Search term "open": please show all lines in the listing that contain it.

* [DATA SHOWN]:
"""

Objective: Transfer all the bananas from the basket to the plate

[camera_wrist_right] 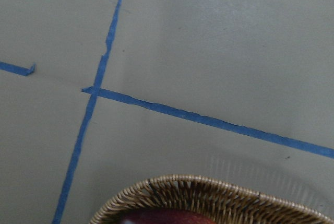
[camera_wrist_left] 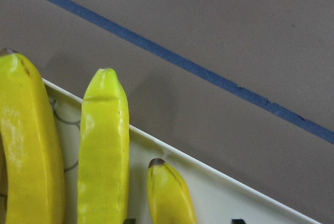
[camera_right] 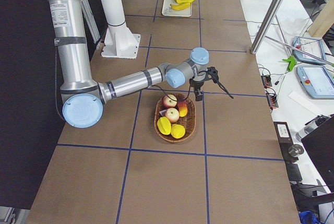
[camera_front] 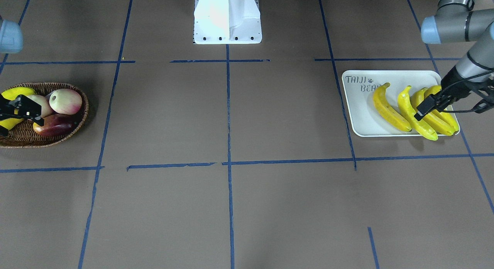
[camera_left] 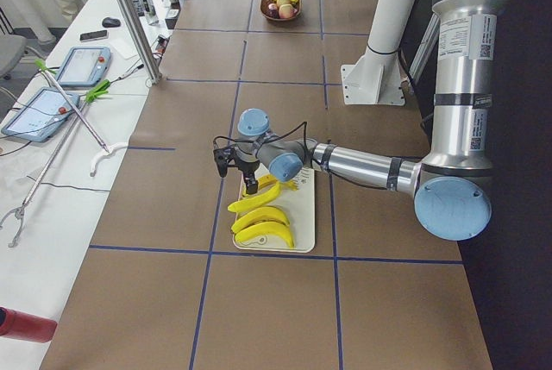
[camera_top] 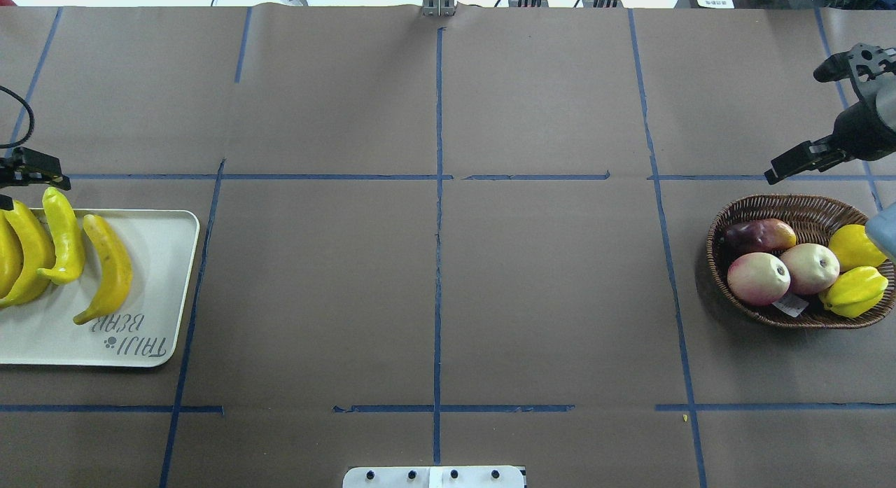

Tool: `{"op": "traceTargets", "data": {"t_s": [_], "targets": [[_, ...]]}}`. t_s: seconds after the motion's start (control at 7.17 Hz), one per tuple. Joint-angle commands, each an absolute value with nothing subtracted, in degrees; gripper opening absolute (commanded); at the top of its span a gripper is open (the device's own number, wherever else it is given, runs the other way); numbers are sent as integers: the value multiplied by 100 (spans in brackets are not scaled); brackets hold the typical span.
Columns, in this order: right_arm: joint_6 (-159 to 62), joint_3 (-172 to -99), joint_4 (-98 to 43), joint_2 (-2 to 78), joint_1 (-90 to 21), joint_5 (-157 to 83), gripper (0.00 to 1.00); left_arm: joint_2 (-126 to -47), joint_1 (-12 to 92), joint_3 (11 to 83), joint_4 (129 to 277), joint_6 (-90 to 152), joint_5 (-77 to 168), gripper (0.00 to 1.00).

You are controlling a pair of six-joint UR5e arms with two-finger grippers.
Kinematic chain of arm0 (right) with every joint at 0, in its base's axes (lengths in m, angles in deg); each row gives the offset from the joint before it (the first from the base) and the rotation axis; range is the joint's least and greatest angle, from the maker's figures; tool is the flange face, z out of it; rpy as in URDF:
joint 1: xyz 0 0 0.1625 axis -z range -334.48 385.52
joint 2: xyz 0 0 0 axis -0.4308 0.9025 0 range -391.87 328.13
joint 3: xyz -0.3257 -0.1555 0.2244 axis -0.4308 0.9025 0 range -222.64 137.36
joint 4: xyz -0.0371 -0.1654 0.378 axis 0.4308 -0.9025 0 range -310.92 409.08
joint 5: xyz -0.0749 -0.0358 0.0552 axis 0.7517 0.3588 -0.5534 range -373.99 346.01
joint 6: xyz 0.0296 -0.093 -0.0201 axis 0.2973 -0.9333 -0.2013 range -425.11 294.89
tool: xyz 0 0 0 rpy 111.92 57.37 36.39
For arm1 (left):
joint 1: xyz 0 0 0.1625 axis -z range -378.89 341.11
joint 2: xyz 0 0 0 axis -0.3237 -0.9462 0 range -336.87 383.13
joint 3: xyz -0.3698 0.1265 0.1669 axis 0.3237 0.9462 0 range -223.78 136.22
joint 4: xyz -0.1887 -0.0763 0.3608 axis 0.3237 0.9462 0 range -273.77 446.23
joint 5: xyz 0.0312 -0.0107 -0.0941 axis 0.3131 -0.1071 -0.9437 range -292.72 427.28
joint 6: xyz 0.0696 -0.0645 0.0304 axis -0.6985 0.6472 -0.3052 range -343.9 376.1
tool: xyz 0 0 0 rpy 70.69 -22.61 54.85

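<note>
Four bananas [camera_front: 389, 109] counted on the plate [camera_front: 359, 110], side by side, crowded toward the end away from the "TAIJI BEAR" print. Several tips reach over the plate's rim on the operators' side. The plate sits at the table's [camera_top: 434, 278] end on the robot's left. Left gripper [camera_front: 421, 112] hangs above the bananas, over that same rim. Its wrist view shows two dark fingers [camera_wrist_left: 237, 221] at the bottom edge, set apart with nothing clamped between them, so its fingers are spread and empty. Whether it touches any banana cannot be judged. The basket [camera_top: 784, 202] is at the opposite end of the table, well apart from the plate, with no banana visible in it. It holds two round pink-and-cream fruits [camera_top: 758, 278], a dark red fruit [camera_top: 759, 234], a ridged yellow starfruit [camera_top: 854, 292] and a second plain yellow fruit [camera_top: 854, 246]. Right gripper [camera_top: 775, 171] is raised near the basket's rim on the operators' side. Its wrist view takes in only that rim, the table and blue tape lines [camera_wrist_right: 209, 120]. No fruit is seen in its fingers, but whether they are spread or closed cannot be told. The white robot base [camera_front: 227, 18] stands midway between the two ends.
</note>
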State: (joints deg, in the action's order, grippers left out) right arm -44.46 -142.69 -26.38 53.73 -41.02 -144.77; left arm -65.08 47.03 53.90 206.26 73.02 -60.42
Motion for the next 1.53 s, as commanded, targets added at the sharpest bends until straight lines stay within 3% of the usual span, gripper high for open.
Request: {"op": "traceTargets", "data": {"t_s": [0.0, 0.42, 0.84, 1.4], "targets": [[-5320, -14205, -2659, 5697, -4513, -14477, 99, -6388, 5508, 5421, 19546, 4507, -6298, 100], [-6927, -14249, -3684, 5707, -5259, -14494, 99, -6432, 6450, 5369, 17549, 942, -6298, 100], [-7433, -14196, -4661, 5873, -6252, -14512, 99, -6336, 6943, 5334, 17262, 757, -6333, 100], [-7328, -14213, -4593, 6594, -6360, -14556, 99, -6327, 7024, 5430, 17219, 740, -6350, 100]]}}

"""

* [RESPONSE TO THE TASK]:
Tool: `{"op": "traceTargets", "data": {"t_s": [_], "targets": [[_, ...]]}}`. t_s: seconds after the motion's start (control at 7.17 Hz), one per tuple. Joint-angle commands, each an absolute value with nothing subtracted, in degrees; gripper opening absolute (commanded); at the top of its span a gripper is open (the device's own number, wherever else it is given, runs the other way); numbers are sent as integers: the value multiplied by 100 (spans in brackets are not scaled); brackets hold the typical span.
Motion for the next 1.53 s, as commanded, targets added at the sharpest bends until straight lines stay within 3% of the usual span, gripper high for open.

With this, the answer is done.